It’s hard being the straight man sometimes. It’s harder, I imagine, to be the straight man when you are dealing with characters that you can’t see because they are ghosts. Now in its glorious third season CBS’ Ghosts manages to expand its world in innovative, inventive, and hilarious ways. It’s too bad that Utkarsh Ambudkar’s Jay can’t communicate with the residents of Woodstone, because he would have an absolute blast. Even thought he can’t see them, Jay has become the ghosts’ biggest cheerleader.
At the beginning of our conversation, Ambudkar and I talk about how thankful we are for Jay’s enthusiasm. Imagine if creators Joe Port and Joe Wiseman made Jay weirded out that his wife, Rose McIver’s Sam, could see the apparitions in their new digs. Rather than paint the character into a corner, they allow Jay to get excited for when they enter a room.

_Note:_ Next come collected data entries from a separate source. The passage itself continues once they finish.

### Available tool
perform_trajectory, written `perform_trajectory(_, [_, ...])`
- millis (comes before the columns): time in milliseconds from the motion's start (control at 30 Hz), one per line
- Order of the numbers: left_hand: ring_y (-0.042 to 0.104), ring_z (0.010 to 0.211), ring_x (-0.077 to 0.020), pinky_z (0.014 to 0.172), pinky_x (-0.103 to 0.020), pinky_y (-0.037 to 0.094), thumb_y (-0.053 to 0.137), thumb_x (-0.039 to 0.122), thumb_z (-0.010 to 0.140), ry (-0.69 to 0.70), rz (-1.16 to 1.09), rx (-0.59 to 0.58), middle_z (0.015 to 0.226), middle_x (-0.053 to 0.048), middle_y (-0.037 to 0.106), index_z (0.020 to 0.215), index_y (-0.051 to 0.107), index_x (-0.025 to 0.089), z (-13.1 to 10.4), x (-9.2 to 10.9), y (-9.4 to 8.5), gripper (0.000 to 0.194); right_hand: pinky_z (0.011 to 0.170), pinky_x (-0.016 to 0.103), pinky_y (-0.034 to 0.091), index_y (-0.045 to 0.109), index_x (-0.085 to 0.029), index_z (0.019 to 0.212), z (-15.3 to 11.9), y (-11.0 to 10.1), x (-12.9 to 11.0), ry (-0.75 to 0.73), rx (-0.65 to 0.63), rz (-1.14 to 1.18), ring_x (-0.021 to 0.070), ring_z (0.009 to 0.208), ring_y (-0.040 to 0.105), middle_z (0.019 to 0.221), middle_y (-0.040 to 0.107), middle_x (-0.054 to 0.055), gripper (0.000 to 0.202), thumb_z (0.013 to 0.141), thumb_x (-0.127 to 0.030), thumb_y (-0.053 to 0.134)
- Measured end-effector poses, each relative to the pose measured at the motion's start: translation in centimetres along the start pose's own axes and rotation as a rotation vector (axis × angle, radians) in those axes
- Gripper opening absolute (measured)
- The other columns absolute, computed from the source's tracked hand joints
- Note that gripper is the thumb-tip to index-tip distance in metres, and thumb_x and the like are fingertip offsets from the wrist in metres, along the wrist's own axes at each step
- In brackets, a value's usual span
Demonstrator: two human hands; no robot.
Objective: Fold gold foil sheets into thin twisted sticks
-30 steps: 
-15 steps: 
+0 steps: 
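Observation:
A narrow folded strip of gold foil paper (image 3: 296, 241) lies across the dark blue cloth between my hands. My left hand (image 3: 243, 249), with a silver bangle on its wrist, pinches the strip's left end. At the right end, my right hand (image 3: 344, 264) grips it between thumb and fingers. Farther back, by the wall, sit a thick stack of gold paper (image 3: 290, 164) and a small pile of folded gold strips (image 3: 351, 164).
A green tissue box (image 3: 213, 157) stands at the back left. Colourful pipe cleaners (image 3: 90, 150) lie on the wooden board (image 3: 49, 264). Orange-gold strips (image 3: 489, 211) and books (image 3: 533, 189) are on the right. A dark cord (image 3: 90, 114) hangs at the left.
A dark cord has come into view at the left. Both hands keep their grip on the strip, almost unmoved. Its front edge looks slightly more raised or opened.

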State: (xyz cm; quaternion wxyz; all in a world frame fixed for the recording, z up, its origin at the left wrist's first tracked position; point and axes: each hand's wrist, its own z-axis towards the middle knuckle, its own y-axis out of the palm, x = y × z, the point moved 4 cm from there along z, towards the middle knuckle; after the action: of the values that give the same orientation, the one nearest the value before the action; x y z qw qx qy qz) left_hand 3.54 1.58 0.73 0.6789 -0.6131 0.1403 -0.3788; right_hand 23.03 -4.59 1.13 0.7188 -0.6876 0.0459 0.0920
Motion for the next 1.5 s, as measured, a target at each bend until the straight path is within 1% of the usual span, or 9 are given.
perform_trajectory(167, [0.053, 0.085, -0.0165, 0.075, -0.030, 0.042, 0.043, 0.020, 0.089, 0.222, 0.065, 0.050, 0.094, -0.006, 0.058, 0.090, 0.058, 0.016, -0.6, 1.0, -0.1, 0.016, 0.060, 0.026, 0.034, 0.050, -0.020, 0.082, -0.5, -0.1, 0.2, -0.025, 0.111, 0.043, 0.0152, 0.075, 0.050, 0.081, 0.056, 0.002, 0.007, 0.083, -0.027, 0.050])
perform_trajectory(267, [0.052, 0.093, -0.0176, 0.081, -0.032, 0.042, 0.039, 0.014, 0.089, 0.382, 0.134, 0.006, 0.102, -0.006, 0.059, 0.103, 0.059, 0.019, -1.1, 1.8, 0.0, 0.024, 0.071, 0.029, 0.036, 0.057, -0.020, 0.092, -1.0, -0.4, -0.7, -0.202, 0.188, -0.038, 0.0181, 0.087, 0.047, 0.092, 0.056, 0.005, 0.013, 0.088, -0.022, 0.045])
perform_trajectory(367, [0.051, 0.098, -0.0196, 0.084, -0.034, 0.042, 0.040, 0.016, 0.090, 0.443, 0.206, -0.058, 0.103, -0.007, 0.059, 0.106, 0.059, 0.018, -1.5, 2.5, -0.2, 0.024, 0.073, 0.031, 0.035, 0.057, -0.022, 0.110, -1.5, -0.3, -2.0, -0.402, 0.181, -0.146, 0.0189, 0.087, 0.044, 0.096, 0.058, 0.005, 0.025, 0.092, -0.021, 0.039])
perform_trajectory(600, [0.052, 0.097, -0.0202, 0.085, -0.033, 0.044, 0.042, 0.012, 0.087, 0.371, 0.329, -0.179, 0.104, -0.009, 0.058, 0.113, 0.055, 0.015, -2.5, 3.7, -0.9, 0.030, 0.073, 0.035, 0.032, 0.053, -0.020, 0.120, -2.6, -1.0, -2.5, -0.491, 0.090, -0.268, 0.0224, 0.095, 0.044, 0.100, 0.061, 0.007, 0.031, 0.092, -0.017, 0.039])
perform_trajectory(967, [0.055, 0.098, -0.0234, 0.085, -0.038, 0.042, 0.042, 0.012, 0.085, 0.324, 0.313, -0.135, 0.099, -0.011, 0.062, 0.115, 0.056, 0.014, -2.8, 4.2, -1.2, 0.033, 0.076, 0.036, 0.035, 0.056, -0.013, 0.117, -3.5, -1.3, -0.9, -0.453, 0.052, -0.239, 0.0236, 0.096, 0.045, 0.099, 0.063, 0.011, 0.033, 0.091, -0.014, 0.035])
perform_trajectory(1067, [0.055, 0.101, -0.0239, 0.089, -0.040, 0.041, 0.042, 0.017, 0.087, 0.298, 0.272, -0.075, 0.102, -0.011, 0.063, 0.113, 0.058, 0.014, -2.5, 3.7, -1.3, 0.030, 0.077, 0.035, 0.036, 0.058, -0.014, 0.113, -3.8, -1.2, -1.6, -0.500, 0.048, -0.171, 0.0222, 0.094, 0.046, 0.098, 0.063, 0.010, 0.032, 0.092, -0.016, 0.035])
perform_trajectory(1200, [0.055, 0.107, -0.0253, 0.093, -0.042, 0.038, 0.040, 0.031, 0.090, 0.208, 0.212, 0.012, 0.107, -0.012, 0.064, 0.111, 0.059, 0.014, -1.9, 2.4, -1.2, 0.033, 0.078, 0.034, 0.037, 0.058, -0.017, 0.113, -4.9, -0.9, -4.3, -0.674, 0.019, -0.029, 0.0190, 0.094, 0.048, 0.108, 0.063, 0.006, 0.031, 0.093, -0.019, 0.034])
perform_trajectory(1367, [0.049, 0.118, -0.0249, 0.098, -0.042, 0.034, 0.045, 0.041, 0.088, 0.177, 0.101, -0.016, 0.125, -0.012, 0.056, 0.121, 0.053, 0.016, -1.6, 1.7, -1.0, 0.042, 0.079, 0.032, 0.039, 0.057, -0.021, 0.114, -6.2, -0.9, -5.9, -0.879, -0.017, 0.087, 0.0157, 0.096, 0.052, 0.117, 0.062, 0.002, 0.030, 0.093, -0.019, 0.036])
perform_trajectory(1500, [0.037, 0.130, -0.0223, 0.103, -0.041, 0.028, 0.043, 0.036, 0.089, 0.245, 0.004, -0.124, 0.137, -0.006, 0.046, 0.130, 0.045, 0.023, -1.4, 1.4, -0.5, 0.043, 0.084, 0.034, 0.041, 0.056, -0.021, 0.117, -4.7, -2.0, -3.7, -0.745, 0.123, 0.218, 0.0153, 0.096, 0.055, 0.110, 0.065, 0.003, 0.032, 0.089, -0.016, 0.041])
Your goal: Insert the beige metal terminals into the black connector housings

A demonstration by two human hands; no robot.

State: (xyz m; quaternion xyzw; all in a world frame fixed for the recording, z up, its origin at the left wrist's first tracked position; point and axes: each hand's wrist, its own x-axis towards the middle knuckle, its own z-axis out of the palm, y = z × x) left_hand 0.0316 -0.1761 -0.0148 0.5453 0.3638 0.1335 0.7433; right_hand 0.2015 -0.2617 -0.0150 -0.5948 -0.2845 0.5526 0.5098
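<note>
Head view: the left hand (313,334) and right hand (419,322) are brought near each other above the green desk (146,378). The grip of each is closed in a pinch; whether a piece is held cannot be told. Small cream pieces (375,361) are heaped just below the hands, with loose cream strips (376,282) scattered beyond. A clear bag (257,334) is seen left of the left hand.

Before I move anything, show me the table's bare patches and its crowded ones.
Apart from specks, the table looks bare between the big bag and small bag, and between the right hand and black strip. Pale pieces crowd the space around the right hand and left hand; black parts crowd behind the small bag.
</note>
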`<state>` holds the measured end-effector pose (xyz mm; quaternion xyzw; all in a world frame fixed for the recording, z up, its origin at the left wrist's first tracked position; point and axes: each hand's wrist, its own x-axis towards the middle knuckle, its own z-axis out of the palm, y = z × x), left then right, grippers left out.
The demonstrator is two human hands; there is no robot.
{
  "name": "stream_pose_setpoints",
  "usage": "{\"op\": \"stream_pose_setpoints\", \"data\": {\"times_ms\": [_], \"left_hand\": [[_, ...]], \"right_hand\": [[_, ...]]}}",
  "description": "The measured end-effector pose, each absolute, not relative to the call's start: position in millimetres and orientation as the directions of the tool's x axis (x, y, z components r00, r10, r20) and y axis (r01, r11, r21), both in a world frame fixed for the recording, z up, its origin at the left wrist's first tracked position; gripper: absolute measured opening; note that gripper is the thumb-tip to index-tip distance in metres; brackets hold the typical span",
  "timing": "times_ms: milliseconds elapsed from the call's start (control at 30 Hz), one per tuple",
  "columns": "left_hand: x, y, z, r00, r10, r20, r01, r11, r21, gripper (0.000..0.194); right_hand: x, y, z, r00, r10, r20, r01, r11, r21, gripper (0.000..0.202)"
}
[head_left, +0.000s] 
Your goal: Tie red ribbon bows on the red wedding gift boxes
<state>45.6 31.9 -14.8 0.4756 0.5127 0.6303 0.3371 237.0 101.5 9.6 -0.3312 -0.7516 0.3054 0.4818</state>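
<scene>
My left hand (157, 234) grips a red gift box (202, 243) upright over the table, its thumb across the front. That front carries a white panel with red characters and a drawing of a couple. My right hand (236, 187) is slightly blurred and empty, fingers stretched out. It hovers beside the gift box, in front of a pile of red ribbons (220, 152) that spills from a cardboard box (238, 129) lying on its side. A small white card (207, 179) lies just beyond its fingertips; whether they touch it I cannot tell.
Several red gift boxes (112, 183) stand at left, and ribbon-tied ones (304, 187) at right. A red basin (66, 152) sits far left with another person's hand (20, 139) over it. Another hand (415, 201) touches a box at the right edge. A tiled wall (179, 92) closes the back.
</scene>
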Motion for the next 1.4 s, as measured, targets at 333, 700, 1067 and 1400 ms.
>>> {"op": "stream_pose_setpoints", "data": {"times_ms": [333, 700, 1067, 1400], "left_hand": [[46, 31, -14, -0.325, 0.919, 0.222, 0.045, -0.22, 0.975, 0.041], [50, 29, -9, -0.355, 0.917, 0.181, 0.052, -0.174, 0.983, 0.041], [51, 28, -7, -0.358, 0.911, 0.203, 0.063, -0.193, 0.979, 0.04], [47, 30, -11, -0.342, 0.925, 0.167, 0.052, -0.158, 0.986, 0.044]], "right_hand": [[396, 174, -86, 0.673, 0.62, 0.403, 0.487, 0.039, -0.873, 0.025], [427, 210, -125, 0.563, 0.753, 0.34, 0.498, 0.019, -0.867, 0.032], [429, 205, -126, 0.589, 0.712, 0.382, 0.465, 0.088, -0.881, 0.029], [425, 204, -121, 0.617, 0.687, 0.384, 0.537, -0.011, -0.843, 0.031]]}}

“Sometimes I think the character is hard to write for since he doesn’t know what’s going on ninety percent of the time,” Ambudkar says. “How do you create an active space for him? The restaurant, for Jay, was something he can busy himself with and taking the wall down between him and the ghosts a little bit. In season three, he accepts that he’s an active member of the group whether or not he can hear what’s going on. There’s a lot of comedy to be mined there. They also did me a solid by giving me a chance to act opposite Román [Zaragoza] when we discover that Sasappis is going into Jay’s dreams. I was happy to have some at-bats and have some swings. Acting with a ghost was so much more fun than you would expect it to be.”
Any time Jay whips out his handy dandy Ghost Notes, I can’t help but wonder what he has written down in the times that we don’t see him. Just how extensive are those notes by now…
“Sixty-eight hundred pages,” he says quickly. “Front and back. Actually, he’s using a heavy pen, so it bleeds through the pages. This is a D&D junkie. Jay is a guy who is used to world building, and it plays to all his strengths. I always ask the Joes to bring those ghost notes back as much as possible. I still want to know why the vault in the basement is the way that it is. There are so many unspoken rules with the ghosts that Jay can’t stop thinking about it. I personally think that Jay could help uncover the truth.”
As Jay and Sam get the property ready for Jay’s restaurant, obstacles pop up in the forms of an owl and a stubborn silent business partner. I still think Jay and Sam should consider the name Higgentoot’s–I’m just saying. I wondered, though, if Jay was starting to get nervous over his new, independent venture. Sometimes when you get so close to the thing you really want, you can feel aflutter.
“I don’t think Jay is scared, but you know the butterfly feeling you get when you are going in for a first kiss,” Ambudkar asks. “Or when you take a sip of cold lemonade on a hot day? It’s that feeling. He knows the menu is tight and he’s got the right ink and font. He got the right varnish on the tables and, this time, he remembered to leave the windows open so the fumes don’t get to him. He’s excited, man. The vibe is right.”
In season one, Rebecca Wisocky’s Hetty nabbed her chance at feeling alive when she possessed Jay, and Ambudkar should’ve received his first Emmy nomination for that episode. No one was possessed in season three, but Ambudkar has an idea of who he might like to take on if another ghost tried it. Jay does says, ‘I hope it’s Trevor…’ when he and Sam wonder who got sucked off.
“They’re all such unique characters, so I have to give this some thought,” he ponders. “Rose [McIver] did Thorfinn, so he’s out. Trevor would be the most fun, I think. That’s what the universe if giving me right now. Trevor is not Jay’s cup of tea, and, I gotta admit, guys like him were not that nice to me in high school. It would be fun to take on the Final Boss in my personal video game. I love how Sheila [Carrasco] embodies Flower with that physicality–she embodies that character so beautifully. Like when I was possessed by Hetty in season one, the lattice of the character was so clear that I can really look to their work to inform me. Sheila and Rebecca [Wisocky] gave their characters such distinct qualities. Sheila is such a badass. We went to college together and did shows together. I love everything she does.”
How does one have a bromance with someone they can’t see? Of all the relationships in Woodstone, the friendship between Jay and Richie Moriarty’s Pete might be the purest. If these gents existed on the same plane, Pete would be Jay’s go-to buddy, and Ambudkar reveals that him and Moriarty’s previous connection allows the fictitious one to flourish.
“Richie and I got so lucky, and it helps that we went to high school together,” Ambudkar says. “He was a senior when I was a freshman, and we went to all the same places when we were younger. When the show started, we were the only two with small children, so we have linked up together on the weird dad energy. It reminds me of having a Fortnight buddy. You may never see him or even what they look like but you are on the headset with a dude that you love. That’s very Pete and Jay.”
Ghosts is streaming now on Paramount+.